Task to complete:
All of the data is to be set down again without alteration.
▬▬▬▬▬▬▬▬▬▬
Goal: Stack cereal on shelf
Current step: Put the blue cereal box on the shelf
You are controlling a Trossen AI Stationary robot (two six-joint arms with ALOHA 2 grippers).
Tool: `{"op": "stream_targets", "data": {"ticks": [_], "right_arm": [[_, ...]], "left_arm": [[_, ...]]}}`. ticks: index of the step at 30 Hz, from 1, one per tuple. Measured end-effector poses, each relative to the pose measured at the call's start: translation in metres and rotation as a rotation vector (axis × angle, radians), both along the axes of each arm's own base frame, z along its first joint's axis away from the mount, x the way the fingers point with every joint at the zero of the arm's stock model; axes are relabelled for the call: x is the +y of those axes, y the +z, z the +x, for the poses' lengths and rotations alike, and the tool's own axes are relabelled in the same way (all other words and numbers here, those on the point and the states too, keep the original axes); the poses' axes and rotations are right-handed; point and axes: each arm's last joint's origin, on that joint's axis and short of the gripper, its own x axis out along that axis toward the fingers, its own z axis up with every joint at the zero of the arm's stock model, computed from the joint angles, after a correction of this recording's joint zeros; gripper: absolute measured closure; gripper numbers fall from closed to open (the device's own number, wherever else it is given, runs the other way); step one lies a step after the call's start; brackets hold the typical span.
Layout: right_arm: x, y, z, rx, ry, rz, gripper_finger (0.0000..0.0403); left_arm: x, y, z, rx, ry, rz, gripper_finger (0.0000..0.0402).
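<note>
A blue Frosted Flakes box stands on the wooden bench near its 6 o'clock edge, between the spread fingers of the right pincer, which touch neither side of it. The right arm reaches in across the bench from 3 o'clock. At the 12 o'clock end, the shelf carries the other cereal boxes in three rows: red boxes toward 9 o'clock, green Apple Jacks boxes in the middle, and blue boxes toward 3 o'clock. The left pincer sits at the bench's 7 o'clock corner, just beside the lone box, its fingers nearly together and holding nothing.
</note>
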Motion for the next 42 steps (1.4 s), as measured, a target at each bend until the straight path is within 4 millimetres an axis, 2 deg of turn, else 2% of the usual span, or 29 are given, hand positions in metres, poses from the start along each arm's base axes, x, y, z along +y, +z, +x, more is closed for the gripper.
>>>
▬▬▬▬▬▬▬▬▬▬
Expected answer:
Goal: Stack cereal on shelf
Current step: Put the blue cereal box on the shelf
You are controlling a Trossen AI Stationary robot (two six-joint arms with ALOHA 2 grippers).
Tool: `{"op": "stream_targets", "data": {"ticks": [_], "right_arm": [[_, ...]], "left_arm": [[_, ...]]}}`. ticks: index of the step at 30 Hz, from 1, one per tuple. Measured end-effector poses, each relative to the pose measured at the call's start: translation in metres and rotation as a rotation vector (axis × angle, radians), both along the axes of each arm's own base frame, z along its first joint's axis away from the mount, x the way the fingers point with every joint at the zero of the arm's stock model; axes are relabelled for the call: x is the +y of those axes, y the +z, z the +x, for the poses' lengths and rotations alike, and the tool's own axes are relabelled in the same way (all other words and numbers here, those on the point and the states too, keep the original axes); the poses' axes and rotations are right-handed; point and axes: each arm's last joint's origin, on that joint's axis and short of the gripper, its own x axis out along that axis toward the fingers, its own z axis up with every joint at the zero of the arm's stock model, computed from the joint angles, after a correction of this recording's joint zeros; gripper: absolute measured closure; gripper numbers fall from closed to open (the device's own number, wherever else it is given, runs the other way); step one lies a step after the call's start; brackets hold the typical span.
Layout: right_arm: x, y, z, rx, ry, rz, gripper_finger (0.0000..0.0403); left_arm: x, y, z, rx, ry, rz, gripper_finger (0.0000..0.0402).
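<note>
A blue Frosted Flakes box stands on the wooden bench near its 6 o'clock edge, between the spread fingers of the right pincer, which touch neither side of it. The right arm reaches in across the bench from 3 o'clock. At the 12 o'clock end, the shelf carries the other cereal boxes in three rows: red boxes toward 9 o'clock, green Apple Jacks boxes in the middle, and blue boxes toward 3 o'clock. The left pincer sits at the bench's 7 o'clock corner, just beside the lone box, its fingers nearly together and holding nothing.
</note>
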Motion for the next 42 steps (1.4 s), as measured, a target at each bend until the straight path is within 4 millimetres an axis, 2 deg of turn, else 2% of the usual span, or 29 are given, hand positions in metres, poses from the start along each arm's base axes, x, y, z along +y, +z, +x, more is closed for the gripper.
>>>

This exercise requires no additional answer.